Your goal: Count up the lines below in which the string "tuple" appears. The reply should be that number alone.

Supplied material:
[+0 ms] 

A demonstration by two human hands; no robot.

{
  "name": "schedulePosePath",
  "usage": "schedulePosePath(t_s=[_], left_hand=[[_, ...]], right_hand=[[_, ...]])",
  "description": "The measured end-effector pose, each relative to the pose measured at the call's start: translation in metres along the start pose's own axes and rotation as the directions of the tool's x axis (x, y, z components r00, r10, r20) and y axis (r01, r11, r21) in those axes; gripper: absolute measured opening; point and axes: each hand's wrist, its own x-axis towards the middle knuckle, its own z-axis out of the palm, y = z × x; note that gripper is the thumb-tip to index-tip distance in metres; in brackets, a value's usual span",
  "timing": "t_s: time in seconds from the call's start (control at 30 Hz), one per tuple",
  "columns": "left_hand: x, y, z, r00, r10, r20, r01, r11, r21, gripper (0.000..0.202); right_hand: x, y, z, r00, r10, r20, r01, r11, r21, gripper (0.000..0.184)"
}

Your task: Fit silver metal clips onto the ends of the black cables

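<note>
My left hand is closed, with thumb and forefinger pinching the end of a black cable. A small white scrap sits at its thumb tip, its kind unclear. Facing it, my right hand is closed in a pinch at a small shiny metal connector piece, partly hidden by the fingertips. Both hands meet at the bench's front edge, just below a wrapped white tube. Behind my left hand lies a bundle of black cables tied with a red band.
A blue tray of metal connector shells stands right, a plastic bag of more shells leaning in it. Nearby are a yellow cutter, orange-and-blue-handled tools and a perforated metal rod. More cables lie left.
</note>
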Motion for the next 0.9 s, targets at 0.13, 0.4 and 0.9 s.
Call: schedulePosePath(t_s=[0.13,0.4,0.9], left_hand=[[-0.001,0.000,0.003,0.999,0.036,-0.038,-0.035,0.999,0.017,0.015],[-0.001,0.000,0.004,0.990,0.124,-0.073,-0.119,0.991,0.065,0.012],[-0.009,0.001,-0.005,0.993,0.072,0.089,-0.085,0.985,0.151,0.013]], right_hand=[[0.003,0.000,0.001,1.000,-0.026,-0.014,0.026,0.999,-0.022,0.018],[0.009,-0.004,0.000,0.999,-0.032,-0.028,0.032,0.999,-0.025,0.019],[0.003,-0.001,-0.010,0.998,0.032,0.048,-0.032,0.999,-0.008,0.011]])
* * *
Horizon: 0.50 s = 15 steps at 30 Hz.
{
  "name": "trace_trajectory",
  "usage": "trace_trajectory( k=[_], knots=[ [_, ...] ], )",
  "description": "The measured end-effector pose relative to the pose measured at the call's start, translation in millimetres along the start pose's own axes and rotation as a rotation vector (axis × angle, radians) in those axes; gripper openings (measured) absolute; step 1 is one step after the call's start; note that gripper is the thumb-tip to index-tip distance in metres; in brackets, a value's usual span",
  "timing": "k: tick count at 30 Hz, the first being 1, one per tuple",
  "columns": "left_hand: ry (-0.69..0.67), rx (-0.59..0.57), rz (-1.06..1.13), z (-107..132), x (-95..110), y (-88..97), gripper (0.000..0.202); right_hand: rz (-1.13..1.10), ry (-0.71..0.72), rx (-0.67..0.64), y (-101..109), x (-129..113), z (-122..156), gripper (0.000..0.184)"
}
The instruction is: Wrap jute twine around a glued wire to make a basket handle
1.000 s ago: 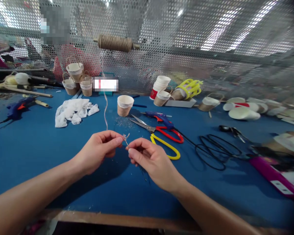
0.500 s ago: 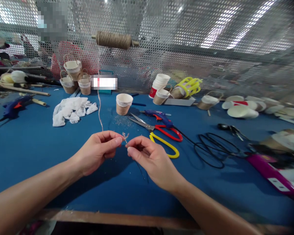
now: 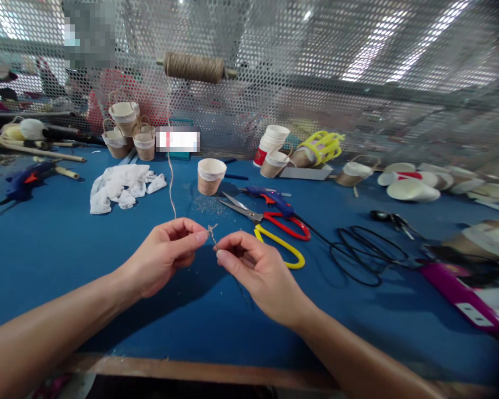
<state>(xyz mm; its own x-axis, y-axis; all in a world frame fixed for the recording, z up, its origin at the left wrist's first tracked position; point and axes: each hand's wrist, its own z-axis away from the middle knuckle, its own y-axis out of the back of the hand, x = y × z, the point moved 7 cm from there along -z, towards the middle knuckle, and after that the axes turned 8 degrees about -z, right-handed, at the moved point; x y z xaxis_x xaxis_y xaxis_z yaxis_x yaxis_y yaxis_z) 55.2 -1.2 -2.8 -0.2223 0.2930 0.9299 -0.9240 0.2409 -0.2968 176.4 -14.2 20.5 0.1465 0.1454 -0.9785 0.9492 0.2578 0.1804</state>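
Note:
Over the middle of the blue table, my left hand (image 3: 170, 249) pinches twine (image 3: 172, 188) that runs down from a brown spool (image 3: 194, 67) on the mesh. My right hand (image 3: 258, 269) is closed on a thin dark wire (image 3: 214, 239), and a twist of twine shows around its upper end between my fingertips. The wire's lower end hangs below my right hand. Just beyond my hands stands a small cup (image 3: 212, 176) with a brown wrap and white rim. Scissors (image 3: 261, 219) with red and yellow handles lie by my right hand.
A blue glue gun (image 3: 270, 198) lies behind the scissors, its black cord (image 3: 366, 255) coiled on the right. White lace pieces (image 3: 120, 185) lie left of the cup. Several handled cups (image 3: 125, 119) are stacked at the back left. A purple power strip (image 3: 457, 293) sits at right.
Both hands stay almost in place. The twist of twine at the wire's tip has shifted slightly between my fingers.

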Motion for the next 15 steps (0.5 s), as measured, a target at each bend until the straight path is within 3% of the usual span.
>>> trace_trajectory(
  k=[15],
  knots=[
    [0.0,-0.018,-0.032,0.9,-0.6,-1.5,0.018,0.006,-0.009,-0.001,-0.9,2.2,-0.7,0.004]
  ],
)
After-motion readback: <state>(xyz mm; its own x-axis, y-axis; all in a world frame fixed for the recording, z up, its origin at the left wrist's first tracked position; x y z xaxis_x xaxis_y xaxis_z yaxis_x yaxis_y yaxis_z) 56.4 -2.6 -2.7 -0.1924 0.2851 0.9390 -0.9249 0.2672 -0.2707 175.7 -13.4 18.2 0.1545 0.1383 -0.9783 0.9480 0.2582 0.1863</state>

Result of this task: 2